Love your enemies, says Jesus. Love you opponent. Love those who stand across the other side of the political or religious divide.
Just as we in our family have our own stories which we bring to Remembrance Day, so you and your family will have your own stories too. And this community of Whaley Bridge has its own stories, its own roll call of the names of those fallen in war. Remembrance Day matters day because it is a day that joins up all our own individual stories into a bigger national story. It is a day for coming together, which is why it is sad that we are not able to gather physically in the park this morning. The two minutes silence is something we all do together across the country: it binds us.

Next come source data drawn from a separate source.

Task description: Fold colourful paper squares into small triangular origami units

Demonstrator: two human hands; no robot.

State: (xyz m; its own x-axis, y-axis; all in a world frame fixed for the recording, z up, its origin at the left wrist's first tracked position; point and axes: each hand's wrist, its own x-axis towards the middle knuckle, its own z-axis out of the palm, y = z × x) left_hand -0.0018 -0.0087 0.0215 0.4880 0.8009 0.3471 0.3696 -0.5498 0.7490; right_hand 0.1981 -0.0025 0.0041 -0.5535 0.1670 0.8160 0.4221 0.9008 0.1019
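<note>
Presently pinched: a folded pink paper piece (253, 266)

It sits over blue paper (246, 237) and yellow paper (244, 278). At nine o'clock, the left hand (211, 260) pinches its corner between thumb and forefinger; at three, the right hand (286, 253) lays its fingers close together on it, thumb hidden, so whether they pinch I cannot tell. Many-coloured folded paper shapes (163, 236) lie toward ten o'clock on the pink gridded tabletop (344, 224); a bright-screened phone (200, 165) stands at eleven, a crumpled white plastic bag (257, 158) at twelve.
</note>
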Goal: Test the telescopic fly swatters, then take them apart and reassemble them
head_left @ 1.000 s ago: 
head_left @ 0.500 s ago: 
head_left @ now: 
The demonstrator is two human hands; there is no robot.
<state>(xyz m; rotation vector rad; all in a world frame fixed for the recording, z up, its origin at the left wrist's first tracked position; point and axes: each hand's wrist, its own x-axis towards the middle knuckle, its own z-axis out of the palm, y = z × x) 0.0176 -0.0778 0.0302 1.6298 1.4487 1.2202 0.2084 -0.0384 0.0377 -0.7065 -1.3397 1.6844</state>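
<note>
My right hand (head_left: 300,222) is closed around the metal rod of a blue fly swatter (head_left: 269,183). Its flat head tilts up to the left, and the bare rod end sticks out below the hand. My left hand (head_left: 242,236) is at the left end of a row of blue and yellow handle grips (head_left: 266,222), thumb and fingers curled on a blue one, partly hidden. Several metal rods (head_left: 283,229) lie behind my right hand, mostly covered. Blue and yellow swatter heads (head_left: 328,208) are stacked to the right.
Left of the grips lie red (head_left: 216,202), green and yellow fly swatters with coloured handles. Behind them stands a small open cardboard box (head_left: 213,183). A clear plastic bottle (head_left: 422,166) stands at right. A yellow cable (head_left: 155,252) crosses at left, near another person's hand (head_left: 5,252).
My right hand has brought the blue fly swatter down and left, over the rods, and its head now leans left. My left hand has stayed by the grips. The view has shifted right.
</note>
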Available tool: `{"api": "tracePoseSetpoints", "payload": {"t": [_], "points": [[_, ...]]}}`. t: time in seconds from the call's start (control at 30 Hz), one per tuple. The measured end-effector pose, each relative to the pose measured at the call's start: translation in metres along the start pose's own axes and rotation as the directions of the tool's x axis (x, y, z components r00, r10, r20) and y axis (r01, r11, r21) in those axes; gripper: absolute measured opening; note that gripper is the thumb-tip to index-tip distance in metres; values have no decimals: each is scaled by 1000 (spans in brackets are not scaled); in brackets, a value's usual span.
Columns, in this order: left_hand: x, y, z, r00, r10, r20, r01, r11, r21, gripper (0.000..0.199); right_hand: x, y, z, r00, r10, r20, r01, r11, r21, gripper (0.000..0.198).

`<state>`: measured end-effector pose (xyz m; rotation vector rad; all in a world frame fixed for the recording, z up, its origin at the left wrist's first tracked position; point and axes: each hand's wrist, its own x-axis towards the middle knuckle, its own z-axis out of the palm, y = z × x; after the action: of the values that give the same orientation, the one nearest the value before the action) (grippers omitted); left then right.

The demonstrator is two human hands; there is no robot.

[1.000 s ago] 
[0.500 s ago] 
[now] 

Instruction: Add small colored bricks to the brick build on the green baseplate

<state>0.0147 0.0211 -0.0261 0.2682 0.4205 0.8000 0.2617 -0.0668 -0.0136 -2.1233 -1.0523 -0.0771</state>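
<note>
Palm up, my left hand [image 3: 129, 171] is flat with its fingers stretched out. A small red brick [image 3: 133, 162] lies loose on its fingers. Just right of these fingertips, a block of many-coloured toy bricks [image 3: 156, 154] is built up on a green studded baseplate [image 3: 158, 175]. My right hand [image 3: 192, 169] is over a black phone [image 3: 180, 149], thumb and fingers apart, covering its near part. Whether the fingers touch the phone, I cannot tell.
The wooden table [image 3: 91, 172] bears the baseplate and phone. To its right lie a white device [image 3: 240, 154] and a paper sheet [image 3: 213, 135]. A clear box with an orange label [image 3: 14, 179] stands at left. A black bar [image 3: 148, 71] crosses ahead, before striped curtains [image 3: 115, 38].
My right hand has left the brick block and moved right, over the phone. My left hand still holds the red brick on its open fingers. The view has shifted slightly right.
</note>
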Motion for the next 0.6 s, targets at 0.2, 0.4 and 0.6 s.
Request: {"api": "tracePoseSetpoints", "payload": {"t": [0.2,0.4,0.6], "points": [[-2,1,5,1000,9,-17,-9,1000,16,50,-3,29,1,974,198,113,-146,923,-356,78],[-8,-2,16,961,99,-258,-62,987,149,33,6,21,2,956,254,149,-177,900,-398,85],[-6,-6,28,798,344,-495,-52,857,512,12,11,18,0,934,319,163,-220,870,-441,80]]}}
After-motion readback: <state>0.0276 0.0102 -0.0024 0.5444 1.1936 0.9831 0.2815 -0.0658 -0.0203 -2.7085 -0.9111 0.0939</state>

War is terrible, and never an end in itself – it is a last resort means of enabling the establishment of a peace. Remembrance Day opens out the question of how we will ensure our shared future is a peaceful future.
The bible, of course gives us a vision for that shared future. We have prophetic vision of the prophet Micah:
“They shall beat their swords into ploughshares, and their spears into pruning hooks; nation shall not lift up sword against nation, neither shall they learn war anymore; but they shall all sit under their own vines and under their own fig trees, and no one shall make them afraid.”
Micah’s vision is not where the weapons are simply disposed of - rather, the machines of war are melted down and re-shaped into ploughshares and pruning hooks, useful agricultural tools, that can bring economic prosperity. And this vision is not one where wealth and prosperity is only for the wealthy few. Not at all. All shall sit under their own vine and fig tree. Everyone will have a home, everyone will have access to some land to cultivate. And none shall make them afraid. Everyone will live free from the fear of tyranny and violence. It’s a vision which echoes Jesus’s proclaiming of the Kingdom of God, where all are welcomed, all are fed.
We face different challenges from those faced by our parents and grandparents who lived through World War. We face the challenges of climate change and global pandemic. Our problems are shared with our neighbours across the world and call for global action and co-operation.
Today on Remembrance Day we give thanks for the courage, self-discipline and self-sacrifice of earlier generations. We will need those same qualities to address the issues we face in our world today. Let us all work and pray for a world shaped by Micah’s vision, a world delivered from fear of the enemy, a where the weapons can be decommissioned, where industry is not for building bombs, but building homes and livelihoods.
Let us learn to love our enemies, to respect our opponents’ integrity, and include them in our embrace.